DIRECTIONS FOR THIS TASK:
Count every line in this listing that has "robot". Reply with only the total.

INFORMATION SHOWN:
Content starts

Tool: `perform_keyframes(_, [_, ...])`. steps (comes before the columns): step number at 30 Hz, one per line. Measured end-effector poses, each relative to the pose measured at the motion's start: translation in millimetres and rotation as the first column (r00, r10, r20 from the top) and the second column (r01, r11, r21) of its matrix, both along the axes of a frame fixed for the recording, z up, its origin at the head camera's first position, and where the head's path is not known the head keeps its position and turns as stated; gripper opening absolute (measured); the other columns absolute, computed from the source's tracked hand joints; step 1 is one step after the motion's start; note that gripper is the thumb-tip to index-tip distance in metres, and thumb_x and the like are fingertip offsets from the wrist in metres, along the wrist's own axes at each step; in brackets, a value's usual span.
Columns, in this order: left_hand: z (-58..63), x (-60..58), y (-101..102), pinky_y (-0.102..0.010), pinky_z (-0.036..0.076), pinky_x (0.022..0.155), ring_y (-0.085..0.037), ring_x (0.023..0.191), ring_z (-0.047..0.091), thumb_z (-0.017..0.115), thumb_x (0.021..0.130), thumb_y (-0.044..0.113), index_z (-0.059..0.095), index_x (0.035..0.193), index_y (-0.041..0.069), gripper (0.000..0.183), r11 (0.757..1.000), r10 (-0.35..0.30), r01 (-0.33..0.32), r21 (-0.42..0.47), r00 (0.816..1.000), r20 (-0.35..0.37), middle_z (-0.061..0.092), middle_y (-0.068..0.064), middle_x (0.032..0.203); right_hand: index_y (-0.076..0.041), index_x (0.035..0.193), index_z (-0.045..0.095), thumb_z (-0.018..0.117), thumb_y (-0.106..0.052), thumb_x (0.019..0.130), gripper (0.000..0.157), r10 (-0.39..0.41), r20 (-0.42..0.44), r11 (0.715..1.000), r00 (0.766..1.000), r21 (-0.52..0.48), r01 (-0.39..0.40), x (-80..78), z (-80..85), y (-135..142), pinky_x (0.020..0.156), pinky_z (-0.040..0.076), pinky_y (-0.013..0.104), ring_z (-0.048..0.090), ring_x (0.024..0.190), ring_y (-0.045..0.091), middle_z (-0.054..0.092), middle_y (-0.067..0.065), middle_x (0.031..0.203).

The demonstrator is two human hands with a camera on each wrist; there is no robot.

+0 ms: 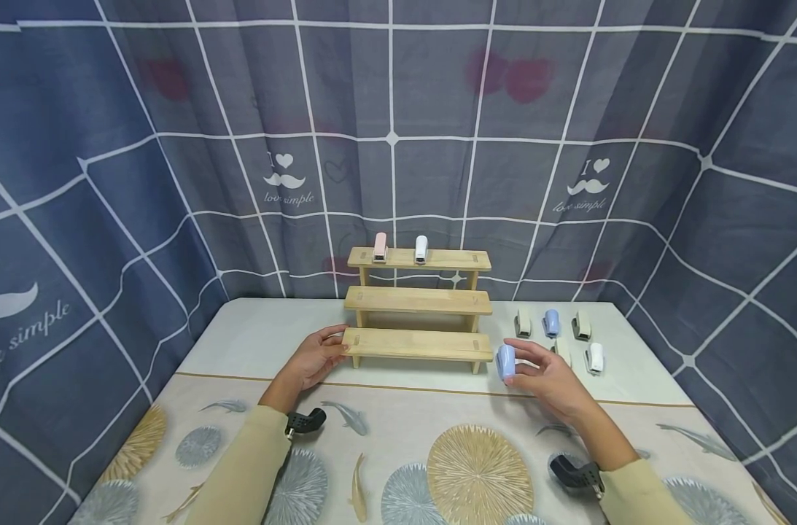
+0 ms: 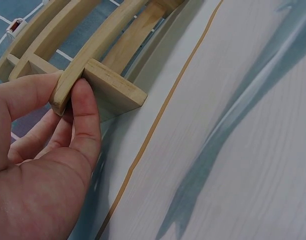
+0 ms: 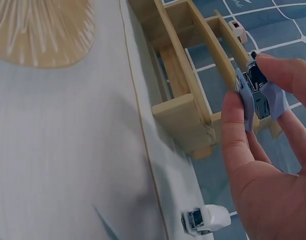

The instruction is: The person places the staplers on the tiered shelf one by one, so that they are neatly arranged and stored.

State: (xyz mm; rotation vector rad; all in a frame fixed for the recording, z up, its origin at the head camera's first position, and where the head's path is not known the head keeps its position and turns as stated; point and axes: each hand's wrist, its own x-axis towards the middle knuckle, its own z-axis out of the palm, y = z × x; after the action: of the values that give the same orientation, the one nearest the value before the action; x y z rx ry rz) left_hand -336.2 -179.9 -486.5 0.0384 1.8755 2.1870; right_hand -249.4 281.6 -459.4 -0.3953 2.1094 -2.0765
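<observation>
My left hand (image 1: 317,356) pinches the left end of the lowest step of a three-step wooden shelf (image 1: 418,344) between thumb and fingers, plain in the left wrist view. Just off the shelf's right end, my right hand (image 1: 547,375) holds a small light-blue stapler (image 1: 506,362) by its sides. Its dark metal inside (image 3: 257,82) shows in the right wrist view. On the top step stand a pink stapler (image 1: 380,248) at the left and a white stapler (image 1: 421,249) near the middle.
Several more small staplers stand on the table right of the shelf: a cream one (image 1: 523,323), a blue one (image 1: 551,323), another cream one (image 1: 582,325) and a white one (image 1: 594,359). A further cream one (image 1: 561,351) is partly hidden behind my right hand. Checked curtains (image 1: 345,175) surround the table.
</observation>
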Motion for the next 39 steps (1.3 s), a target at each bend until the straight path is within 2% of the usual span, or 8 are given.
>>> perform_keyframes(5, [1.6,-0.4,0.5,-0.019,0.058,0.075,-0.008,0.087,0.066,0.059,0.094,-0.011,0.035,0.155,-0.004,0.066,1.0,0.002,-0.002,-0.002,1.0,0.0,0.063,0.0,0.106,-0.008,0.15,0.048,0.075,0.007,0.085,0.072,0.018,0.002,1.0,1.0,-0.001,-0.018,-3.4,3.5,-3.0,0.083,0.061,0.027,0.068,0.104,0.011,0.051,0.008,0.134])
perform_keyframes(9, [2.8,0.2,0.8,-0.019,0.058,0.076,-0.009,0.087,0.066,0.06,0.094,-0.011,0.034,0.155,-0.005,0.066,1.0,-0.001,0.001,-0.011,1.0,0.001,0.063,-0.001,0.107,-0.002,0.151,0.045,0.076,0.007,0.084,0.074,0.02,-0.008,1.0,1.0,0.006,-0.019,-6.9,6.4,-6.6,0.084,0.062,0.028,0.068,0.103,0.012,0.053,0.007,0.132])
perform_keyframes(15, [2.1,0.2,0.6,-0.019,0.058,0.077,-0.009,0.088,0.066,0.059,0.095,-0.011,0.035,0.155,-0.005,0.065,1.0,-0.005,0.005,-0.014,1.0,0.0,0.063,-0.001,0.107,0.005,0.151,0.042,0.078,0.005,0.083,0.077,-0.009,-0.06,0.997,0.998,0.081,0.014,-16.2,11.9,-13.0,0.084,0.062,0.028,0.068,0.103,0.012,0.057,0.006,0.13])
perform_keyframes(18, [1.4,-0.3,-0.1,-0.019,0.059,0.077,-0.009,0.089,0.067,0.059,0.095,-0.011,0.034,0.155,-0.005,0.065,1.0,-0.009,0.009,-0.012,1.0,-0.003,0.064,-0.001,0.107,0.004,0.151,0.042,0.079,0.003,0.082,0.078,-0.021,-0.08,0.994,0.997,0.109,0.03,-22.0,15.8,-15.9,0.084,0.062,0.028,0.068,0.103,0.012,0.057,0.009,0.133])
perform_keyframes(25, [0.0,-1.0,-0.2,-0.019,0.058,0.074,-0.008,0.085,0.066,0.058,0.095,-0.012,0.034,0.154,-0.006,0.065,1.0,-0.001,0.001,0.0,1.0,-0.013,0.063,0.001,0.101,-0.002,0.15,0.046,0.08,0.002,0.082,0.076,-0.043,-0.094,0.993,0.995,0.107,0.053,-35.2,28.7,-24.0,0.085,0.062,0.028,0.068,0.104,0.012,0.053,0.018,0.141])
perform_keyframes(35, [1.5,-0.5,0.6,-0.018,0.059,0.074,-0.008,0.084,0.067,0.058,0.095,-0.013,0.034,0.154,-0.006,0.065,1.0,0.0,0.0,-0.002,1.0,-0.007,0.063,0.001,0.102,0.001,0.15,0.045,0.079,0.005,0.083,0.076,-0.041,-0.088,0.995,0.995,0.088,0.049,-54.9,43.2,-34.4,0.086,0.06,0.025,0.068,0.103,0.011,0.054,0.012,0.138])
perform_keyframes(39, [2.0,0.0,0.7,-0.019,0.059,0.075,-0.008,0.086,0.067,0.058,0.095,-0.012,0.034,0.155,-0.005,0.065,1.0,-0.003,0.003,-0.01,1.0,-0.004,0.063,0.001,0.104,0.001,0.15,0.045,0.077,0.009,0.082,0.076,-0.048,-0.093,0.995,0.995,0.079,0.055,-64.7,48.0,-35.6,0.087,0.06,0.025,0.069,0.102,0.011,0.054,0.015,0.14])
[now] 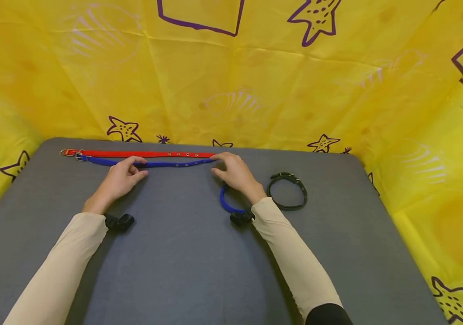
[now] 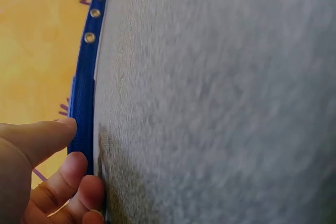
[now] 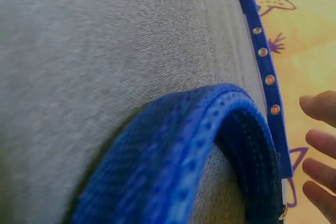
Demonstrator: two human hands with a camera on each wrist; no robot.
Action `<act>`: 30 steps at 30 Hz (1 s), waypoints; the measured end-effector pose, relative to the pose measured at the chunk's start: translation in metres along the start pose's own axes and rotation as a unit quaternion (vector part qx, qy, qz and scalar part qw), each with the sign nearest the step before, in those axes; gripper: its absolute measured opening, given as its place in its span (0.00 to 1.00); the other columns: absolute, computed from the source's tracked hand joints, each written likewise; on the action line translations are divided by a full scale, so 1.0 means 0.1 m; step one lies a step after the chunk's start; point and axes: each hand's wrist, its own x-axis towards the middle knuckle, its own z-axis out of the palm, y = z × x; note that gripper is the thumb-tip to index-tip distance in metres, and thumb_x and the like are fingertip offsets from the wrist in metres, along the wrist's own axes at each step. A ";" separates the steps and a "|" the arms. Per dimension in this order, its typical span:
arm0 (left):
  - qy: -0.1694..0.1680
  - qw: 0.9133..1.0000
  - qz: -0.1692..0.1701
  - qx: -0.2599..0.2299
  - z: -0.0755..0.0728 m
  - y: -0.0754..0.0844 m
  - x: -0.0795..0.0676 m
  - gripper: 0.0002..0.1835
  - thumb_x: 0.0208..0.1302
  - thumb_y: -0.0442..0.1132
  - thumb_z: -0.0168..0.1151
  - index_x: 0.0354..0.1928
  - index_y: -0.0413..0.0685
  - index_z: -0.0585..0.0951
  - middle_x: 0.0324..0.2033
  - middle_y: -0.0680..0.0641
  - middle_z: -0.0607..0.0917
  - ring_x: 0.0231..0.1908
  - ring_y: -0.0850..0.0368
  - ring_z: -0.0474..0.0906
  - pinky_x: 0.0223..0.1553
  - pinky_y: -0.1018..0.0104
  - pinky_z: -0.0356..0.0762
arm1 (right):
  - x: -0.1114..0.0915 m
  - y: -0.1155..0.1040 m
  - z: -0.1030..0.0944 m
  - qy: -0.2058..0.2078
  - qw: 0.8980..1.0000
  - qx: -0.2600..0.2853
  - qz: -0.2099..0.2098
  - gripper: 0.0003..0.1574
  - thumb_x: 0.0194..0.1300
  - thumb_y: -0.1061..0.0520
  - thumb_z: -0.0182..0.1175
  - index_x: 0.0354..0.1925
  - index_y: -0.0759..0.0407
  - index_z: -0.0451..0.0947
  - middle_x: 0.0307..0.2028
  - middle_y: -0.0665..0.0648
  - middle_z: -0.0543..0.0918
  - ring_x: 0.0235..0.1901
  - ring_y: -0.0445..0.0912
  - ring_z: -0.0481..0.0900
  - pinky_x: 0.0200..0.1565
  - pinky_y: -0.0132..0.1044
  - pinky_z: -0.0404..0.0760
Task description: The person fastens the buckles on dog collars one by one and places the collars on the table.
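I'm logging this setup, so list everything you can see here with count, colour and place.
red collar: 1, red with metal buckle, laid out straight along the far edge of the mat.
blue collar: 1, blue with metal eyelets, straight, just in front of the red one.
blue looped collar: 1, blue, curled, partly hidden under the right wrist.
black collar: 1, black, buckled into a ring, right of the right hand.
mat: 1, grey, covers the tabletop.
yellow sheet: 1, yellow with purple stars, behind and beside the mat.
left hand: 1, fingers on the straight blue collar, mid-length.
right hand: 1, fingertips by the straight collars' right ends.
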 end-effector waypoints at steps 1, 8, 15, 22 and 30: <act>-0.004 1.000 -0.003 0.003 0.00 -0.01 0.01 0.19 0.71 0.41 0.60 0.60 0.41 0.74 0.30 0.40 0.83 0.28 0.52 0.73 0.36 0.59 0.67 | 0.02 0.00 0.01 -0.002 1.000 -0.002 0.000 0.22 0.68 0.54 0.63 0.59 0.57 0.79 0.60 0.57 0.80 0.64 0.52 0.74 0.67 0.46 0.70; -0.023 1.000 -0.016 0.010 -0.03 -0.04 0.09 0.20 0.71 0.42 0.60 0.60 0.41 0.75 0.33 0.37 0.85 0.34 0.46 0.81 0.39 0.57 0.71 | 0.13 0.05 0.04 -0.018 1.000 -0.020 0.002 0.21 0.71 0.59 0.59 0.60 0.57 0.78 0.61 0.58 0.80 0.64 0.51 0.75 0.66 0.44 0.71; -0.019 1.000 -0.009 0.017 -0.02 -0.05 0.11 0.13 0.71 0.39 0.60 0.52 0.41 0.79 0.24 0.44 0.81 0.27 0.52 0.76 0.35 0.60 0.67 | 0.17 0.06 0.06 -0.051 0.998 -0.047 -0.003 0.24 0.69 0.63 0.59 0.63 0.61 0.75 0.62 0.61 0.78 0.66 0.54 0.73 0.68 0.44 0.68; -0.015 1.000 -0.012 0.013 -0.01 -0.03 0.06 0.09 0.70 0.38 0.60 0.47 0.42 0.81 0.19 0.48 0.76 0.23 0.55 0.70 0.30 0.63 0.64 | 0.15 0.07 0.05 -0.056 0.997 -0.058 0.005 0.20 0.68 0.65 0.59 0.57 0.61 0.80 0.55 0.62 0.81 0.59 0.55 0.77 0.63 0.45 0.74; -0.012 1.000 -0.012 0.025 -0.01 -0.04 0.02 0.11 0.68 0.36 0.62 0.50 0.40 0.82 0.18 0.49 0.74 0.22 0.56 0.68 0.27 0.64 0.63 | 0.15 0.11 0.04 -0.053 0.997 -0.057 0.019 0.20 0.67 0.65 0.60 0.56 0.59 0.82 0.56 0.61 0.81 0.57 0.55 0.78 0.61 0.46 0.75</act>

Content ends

REPLY:
2